In his 20 games as head coach, the Vikings have allowed 30 points or more just three times and have allowed 20 or less 11 times.
Despite having a 2-2 record to start the season this year, the Vikings point totals allowed have been 20, 14, 16 and 23 – all point totals that, at a minimum, keep a team in a game and leaves the outcome in doubt. If you can hold an opponent down on the scoreboard, a couple of touchdown drives in the second half are typically enough to win.
The NFL has become a game of high-scoring offense. The Shield, the networks that carry football and the fans all seem to be on board with the idea of equating points with excitement. Fans would likely rather see a 38-35 shootout than a 6-3 defensive battle. But in the real world of the NFL, the team that can play better defense is likely going to have more sustained success.
In Denver, much of the credit for the Broncos’ success has been pinned on Peyton Manning and rightly so, at least in recent years. Manning is a Hall of Famer capable of making the plays that win games. But make no mistake: Manning is helping Denver win, but it is the Broncos defense that is bringing home the bacon and keeping the wins piling up. Just ask Teddy Bridgewater about Denver’s defense. He’ll have nightmare stories to tell you.

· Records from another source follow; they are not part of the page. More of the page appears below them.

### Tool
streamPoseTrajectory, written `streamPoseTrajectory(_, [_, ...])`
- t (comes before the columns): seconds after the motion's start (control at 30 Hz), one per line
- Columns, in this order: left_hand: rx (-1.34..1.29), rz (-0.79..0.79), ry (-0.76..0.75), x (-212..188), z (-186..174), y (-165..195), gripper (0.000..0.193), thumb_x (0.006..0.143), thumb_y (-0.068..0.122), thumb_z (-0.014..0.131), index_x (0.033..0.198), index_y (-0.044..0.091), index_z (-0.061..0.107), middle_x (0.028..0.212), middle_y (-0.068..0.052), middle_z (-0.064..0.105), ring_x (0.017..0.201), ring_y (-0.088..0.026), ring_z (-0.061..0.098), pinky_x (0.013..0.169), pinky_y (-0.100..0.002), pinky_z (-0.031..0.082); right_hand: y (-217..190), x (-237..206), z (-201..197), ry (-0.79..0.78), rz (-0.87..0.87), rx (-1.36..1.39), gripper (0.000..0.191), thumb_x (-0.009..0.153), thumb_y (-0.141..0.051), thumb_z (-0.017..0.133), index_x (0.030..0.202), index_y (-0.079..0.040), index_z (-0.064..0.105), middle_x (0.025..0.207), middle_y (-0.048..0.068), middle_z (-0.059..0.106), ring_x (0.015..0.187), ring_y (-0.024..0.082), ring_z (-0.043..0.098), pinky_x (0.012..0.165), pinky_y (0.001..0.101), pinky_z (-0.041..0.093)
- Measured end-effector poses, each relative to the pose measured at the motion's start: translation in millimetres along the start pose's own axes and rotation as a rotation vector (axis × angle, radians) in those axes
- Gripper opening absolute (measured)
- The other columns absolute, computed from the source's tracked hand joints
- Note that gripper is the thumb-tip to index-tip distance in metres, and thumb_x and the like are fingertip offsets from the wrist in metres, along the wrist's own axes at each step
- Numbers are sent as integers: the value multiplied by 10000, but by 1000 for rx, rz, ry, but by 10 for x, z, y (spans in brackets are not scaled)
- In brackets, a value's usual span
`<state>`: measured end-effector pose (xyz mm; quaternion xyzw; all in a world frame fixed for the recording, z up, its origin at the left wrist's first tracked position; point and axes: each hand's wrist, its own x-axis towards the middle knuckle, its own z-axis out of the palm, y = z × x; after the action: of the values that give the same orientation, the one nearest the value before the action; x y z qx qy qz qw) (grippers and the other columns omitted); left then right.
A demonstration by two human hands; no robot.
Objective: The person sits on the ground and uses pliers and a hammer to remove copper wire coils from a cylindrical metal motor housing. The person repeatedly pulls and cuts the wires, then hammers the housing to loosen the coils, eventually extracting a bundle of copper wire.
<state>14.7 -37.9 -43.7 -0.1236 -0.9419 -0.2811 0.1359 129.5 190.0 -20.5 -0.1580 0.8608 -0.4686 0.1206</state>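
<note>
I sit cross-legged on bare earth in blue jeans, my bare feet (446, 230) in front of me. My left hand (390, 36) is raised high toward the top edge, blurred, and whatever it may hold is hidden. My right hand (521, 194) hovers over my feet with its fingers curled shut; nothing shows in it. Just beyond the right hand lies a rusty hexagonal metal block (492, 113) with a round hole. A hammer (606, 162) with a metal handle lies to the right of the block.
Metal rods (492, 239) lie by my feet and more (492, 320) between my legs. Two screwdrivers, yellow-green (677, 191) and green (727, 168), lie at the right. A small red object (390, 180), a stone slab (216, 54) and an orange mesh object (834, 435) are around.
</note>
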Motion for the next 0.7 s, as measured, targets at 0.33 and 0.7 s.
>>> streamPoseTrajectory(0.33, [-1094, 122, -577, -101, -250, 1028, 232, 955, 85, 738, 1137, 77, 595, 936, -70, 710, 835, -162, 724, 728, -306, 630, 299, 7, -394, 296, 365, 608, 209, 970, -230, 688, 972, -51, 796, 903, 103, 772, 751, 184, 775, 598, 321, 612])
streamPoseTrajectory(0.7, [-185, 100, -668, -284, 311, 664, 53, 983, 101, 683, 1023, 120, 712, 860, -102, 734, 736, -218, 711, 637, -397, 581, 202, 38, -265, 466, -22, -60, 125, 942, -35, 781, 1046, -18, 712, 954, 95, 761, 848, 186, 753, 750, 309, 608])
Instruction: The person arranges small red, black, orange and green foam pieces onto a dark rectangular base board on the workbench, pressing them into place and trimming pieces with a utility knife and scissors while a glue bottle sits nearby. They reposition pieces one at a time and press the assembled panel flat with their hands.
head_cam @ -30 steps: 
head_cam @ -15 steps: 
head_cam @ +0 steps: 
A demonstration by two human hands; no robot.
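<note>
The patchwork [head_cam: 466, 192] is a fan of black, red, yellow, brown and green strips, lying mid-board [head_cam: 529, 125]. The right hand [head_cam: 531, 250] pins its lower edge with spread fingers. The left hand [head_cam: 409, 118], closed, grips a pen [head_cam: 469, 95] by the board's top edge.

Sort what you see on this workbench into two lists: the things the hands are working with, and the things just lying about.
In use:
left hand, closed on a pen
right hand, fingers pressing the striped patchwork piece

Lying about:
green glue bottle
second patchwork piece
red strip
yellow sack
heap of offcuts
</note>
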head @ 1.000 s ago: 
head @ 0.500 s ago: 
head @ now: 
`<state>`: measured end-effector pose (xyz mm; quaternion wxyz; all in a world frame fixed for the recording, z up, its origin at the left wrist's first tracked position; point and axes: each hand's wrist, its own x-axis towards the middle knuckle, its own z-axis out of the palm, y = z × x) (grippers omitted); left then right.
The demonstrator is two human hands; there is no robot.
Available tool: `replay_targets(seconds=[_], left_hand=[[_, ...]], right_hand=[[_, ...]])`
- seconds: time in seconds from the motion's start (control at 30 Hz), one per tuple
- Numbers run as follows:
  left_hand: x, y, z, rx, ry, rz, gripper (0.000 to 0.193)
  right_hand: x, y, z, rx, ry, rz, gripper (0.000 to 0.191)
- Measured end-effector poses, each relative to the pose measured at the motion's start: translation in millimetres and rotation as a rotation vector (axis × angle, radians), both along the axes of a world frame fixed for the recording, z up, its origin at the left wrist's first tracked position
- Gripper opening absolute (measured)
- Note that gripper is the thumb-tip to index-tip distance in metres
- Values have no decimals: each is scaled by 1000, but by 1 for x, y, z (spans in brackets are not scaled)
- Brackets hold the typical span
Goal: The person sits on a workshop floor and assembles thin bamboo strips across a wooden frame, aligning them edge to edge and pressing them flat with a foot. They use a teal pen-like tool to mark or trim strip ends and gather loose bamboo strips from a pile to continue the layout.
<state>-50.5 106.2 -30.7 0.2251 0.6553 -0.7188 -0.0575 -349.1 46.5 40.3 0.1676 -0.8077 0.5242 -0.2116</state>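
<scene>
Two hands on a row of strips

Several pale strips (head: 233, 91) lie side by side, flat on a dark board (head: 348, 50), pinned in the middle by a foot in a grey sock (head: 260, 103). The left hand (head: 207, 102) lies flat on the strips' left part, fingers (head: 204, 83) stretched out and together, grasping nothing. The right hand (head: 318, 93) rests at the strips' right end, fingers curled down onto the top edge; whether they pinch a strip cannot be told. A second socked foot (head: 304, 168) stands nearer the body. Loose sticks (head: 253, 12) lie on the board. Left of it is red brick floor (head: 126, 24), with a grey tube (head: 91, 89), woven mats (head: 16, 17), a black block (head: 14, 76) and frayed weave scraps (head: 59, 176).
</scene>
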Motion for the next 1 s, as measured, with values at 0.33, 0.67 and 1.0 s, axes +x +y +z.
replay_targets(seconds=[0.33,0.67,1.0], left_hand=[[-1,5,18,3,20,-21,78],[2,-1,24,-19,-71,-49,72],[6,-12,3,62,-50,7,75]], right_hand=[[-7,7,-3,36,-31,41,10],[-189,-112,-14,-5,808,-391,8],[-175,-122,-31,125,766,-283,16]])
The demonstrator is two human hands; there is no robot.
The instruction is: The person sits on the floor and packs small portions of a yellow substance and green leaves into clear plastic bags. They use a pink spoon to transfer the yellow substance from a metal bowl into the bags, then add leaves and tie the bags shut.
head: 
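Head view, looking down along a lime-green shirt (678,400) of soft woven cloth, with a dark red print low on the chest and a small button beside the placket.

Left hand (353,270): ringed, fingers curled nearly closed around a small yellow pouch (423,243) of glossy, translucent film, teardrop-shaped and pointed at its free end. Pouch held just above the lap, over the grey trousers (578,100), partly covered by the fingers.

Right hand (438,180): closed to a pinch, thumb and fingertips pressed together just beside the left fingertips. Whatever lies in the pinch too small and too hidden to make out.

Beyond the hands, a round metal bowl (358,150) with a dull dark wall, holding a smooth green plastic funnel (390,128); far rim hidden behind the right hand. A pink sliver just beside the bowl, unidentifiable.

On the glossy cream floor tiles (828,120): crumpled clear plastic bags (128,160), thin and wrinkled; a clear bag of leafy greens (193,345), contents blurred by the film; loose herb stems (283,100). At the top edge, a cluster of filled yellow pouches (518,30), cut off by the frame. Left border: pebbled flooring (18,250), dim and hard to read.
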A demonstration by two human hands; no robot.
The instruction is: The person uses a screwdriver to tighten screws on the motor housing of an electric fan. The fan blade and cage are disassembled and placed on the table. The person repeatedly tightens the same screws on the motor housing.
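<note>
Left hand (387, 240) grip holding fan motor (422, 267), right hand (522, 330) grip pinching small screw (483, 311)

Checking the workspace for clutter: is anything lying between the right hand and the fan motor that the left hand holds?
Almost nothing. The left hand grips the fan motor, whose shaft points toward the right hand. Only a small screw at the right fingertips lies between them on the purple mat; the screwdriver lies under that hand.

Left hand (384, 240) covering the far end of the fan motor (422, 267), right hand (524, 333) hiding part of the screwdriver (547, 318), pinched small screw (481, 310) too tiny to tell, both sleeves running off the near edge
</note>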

Zimmer is trying to instill that same sort of defensive mindset with the Vikings that is already rooted and in place with teams like Denver, Seattle and Arizona. They have good offensive players, but defense is their calling card and winning becomes contagious when a defense is capable of shutting down an opponent and requiring fewer points from the offense to win games.
It may sound cliché because in many ways it is, but the mantra among NFL players, especially defensive players, is that if you can stop the run defensively and run the ball on offense, you’re going to win games. Despite the running game seemingly being pushed to the back burner in favor of a pass-happy offenses that can open up a game with a 50-yard pass as opposed to a dozen runs of four or five yards.
But when it comes to the playoffs, which team typically wins? The team that can run the ball on offense and stop the ball defensively. Zimmer is creating a culture in Minnesota that 30 points allowed in any game is simply unacceptable. He has transformed the Vikings defense from one that routinely got abused to one that keeps the team in games even when it is behind and struggling to score points.
In the last 10 games last season, the Vikings had a record of 5-5. In those five losses, four of them were by four points or fewer. The team had a chance to win all of those games in the fourth quarter. They didn’t always make that happen, but thanks to a strong defense, they got the job done.
The Vikings didn’t win last week’s game at Denver, but it sent out the sign that even the best of teams will have a hard time having their way with the Vikings because Minnesota can control the clock when on its game offensively and shut down teams from putting up big points on defense. That is a recipe for long-term success.